CW••12

2.1K 138 13
                                    

Hari ini adalah hari Sabtu, hari yang sangat disukai oleh murid-murid yang tidak mengikuti ekstra kulikuler. Sebab hari Sabtu adalah hari libur bagi pelajar SMA, tapi tidak dengan yang mengikuti ekstra.

Begitu juga dengan Dinata Tunggal. Sekolah berbasis internasional itu juga menjalankan sistem full day lima hari, Senin sampai Jum'at dengan hari Sabtu libur tetapi tidak dengan yang mengikuti ekstra atau yang memiliki kepentingan dengan sekolah.

Tapi tidak dengan cowok yang memakai baju basket warna merah dengan nomor punggung yang tercetak jelas. Angka delapan. Cowok itu tampak sangat berbeda dengan murid lain yang lesu, tak bersemangat, serta malas. Tapi cowok itu tidak, wajahnya berseri-seri.

Apalagi ketika melihat sosok cewek yang menarik perhatiannya dari pertemuan pertama dia dan cewek itu. Kakinya menuntun untuk mendekati cewek itu.

Di sisi lain, Deeva menyeka keringat di dahinya menggunakan handuk hitam kesukaannya. Cewek itu baru saja selesai melakukan shooting dan mengajarkan teknik itu pada juniornya.

"Cantik banget sih."

Deeva menoleh. Di sampingnya duduk cowok berbaju basker merah yang mengerling jahil padanya. Cowok itu adalah murid baru di sekolahnya yang selalu tebar pesona.

"Minggir!" Usirnya ketus.

"Gak mau. Gue mau nemenin cewek cantik di samping gue ini." ucap cowok itu sambil menggeleng.

Cih!

"Hari ini lo ngeselin sumpah. Udah sksd, susah banget diatur, terus sekarang gangguin gue." Ucap Deeva ketus.

"Terserah gue dong."

"Serah lo dah serah." Ucap Deeva mengalah.

Hari ini Deeva tak ingin mencari musuh, bertengkar, dan menjaili. Deeva tidak mood.

Aaron terkekeh. Melihat cewek di sampingnya yang kesal memberikan kesan tersendiri bagi cowok itu.

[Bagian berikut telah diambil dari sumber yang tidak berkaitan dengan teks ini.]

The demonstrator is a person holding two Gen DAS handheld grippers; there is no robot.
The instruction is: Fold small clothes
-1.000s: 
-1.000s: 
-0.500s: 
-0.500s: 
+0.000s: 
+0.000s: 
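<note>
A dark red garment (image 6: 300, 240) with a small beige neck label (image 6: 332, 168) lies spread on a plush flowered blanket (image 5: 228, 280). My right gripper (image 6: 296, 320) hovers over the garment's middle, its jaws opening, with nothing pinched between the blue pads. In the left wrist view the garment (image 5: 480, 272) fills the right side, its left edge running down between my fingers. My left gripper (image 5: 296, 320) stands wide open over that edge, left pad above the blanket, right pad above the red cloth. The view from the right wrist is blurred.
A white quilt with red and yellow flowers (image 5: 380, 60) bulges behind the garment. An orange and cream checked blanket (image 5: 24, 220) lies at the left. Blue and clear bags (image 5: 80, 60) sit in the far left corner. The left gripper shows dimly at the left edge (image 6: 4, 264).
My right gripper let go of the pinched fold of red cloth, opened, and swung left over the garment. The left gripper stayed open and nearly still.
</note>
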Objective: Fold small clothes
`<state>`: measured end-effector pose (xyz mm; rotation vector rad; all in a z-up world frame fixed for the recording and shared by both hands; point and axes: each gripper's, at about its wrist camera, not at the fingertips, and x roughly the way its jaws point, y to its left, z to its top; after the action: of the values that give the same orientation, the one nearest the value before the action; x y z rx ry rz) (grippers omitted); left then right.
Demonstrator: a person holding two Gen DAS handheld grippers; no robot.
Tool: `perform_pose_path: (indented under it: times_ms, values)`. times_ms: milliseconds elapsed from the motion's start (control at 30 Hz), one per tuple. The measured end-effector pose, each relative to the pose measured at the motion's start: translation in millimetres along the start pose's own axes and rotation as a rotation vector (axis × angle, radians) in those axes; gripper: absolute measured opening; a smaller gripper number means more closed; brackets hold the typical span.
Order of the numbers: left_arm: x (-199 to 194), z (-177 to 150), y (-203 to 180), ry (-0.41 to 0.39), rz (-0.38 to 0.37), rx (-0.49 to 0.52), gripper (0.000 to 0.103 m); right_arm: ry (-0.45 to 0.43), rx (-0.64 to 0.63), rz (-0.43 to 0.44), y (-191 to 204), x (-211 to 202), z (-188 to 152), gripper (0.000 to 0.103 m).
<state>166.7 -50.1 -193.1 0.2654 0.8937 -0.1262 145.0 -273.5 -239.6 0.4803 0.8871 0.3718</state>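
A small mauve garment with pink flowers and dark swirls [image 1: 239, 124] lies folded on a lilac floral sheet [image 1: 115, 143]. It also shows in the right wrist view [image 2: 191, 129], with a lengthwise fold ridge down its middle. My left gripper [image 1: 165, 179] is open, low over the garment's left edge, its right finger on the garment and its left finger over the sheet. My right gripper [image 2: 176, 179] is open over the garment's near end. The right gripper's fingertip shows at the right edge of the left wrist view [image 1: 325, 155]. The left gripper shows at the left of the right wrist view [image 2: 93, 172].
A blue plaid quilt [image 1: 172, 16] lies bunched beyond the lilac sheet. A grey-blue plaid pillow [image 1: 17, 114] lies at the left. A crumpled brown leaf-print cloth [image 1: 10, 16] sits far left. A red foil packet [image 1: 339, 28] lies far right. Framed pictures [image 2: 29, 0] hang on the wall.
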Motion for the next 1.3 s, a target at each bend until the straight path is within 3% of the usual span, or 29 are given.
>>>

Memang Aaron masih dua bulan bersekolah di Dinata Tunggal, tapi entah kenapa cowok itu merasa sudah mengenal cewek di sampingnya.

"Lo udah selesai kan?"

"Udah."

"Yuk!"

Aaron berdiri sambil menarik lembut tangan Deeva agar cewek itu mengikutinya.

"Mau ke mana? Berhenti bentar, tas gue ketinggal." Tanya Deeva seraya berhenti.

"Tinggal aja." Jawab Aaron enteng.

"Buset. Enak aja lo tong kalau ngomong." Deeva menabok lengan Aaron keras.

"Santai kali Deev, Rehan udah gue suruh ambil. Sekarang lo ikut gue, tapi sebelum itu, kita makan dulu."

^^

Setelah memaksa Deeva menghabiskan semua makanan yang Aaron pesan, mereka memutuskan untuk pulang. Tetapi Deeva tidak ingin pulang terlebih dahulu.

Jadi di sinilah mereka. Duduk di dalam mobil di tengah kemacetan yang melanda ibukota ditemani dengan langit malam yang dipenuhi bintang.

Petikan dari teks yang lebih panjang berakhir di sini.